*EXERCISE*
Take the lines from the beginning of the data below through the line holding "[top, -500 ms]" and return exactly those.
(DATA FOR THIS EXERCISE)
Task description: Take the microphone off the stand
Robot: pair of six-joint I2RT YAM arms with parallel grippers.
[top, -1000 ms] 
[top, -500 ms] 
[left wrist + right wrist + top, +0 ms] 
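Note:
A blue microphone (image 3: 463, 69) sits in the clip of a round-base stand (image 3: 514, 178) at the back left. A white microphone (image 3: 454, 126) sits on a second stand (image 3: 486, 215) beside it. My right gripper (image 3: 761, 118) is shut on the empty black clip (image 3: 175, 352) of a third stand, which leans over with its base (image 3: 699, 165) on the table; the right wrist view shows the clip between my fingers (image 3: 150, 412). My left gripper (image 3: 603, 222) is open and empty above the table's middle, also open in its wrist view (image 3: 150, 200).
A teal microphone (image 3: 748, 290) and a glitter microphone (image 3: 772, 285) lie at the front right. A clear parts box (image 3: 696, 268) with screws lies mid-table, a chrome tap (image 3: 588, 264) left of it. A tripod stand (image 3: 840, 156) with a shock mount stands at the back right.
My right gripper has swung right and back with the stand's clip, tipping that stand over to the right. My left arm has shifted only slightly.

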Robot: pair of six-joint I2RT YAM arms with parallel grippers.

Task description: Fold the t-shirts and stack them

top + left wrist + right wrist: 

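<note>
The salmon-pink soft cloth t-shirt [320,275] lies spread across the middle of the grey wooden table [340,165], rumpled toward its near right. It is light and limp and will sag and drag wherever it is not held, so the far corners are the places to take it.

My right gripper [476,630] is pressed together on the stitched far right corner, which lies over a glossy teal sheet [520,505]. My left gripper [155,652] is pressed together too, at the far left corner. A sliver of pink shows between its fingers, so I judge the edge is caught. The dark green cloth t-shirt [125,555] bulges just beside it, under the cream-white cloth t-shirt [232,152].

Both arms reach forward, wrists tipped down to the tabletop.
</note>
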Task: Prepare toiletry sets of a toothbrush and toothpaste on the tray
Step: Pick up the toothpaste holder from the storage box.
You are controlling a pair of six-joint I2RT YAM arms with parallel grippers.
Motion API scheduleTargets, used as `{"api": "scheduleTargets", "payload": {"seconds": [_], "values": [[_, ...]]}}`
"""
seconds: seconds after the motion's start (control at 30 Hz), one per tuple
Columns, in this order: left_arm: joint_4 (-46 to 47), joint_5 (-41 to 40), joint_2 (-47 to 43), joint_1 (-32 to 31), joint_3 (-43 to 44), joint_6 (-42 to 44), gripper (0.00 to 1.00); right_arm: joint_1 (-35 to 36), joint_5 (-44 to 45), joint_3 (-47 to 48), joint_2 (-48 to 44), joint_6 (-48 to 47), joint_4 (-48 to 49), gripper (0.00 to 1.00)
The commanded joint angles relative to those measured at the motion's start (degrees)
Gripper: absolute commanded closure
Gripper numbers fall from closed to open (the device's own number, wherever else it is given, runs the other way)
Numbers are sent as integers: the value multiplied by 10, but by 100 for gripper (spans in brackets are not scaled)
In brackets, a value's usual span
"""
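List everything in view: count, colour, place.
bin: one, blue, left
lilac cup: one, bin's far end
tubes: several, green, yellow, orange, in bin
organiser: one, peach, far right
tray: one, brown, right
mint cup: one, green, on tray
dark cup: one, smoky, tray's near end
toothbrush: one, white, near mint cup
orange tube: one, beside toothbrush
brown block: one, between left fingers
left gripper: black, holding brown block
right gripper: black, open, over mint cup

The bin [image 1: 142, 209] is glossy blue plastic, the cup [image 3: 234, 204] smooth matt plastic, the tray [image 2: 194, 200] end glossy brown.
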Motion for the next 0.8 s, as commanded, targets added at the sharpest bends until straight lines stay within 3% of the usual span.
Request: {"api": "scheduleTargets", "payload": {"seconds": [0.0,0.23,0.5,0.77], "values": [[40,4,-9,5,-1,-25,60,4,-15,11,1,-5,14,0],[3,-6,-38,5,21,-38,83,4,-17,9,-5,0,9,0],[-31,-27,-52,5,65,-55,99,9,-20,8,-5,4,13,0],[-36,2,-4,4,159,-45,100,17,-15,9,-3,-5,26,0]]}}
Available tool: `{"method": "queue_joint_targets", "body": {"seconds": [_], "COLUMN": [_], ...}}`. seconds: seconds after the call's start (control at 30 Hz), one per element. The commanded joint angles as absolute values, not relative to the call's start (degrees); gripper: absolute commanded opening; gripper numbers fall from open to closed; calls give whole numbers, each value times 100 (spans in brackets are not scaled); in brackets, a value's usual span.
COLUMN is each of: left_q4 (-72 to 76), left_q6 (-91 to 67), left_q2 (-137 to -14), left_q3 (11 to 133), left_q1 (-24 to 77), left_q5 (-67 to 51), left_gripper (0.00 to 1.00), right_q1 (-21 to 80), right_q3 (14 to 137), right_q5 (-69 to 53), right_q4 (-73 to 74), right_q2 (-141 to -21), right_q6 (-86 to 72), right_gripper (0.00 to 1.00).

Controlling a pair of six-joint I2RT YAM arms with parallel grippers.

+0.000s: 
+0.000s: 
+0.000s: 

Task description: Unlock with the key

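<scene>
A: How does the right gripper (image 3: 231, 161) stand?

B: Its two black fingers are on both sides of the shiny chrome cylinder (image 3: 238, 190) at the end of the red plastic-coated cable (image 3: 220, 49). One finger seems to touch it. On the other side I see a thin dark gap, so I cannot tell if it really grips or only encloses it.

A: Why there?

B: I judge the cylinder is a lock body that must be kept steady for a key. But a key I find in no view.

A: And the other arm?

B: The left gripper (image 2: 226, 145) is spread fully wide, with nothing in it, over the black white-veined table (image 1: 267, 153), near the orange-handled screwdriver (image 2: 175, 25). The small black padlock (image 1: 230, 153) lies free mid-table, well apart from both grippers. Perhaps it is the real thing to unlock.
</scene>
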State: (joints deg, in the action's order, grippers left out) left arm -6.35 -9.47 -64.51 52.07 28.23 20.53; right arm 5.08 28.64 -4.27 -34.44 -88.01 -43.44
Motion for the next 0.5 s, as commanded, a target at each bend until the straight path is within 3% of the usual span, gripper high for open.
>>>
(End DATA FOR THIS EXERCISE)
*RESULT OF THE TASK*
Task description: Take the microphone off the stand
Robot: pair of six-joint I2RT YAM arms with parallel grippers.
[top, -1000 ms] 
[top, -500 ms] 

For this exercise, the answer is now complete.